[Work to complete] Exact repetition of a range: find the line containing "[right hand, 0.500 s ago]" and the line containing "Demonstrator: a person" in the material below, then repeat both and all lines between them, leaving pictures out.

[Collected data]

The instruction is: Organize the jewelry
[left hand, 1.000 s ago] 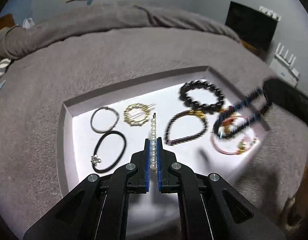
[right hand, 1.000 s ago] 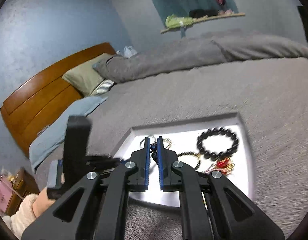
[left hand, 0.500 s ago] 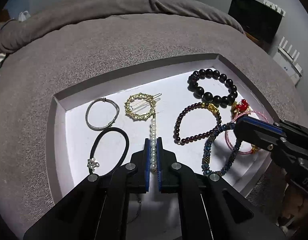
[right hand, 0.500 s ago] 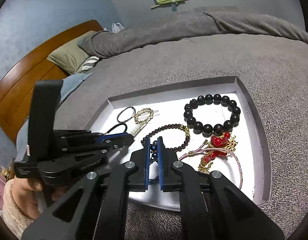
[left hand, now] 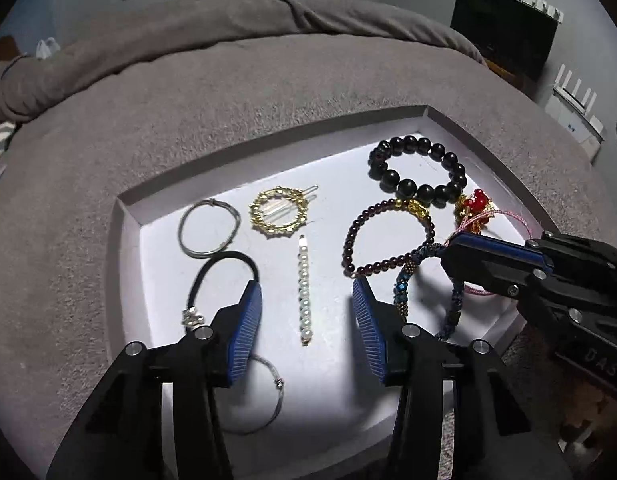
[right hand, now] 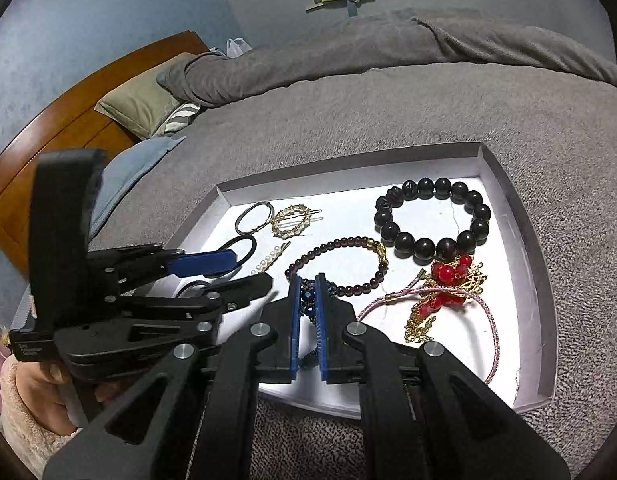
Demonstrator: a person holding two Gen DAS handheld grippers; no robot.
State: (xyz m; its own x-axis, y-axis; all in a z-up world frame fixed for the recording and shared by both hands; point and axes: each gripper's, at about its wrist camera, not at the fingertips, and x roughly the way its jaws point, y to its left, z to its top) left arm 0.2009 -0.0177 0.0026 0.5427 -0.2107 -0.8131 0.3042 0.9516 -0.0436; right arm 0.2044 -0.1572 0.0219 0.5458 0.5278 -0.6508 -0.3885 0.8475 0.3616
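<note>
Jewelry lies spread in a shallow white tray [left hand: 124,248] set on a grey bed [left hand: 268,92]. Over the tray's near edge the left claw [left hand: 306,300] hangs with its jaws just parted, and the pearl hair clip [left hand: 304,292] lies flat on the tray floor between the blue pads [left hand: 244,332], clear of both. Left of that clip a black hair tie [left hand: 224,258] with a small silver charm passes behind the left pad, and a thin silver ring [left hand: 264,396] lies under the claw. Farther back sit a grey hair tie [left hand: 208,228] and a round gold hair clip [left hand: 278,212]. The right claw [right hand: 307,308] is clamped on a dark blue beaded bracelet [left hand: 402,284], whose loop rests on the tray at the right. Just beyond it lies a garnet bead bracelet [right hand: 340,268] with a gold charm, and behind that a bracelet of large black beads [right hand: 432,216]. To the right, a pink cord bracelet [right hand: 492,320] tangles with red beads and gold chain [right hand: 448,280]. A hand [right hand: 48,392] in a fleecy sleeve holds the left claw's handle.
</note>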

[Task output]
[right hand, 0.500 s ago] 
[left hand, now] 
[right hand, now] 
Demonstrator: a person holding two Gen DAS handheld grippers; no robot.

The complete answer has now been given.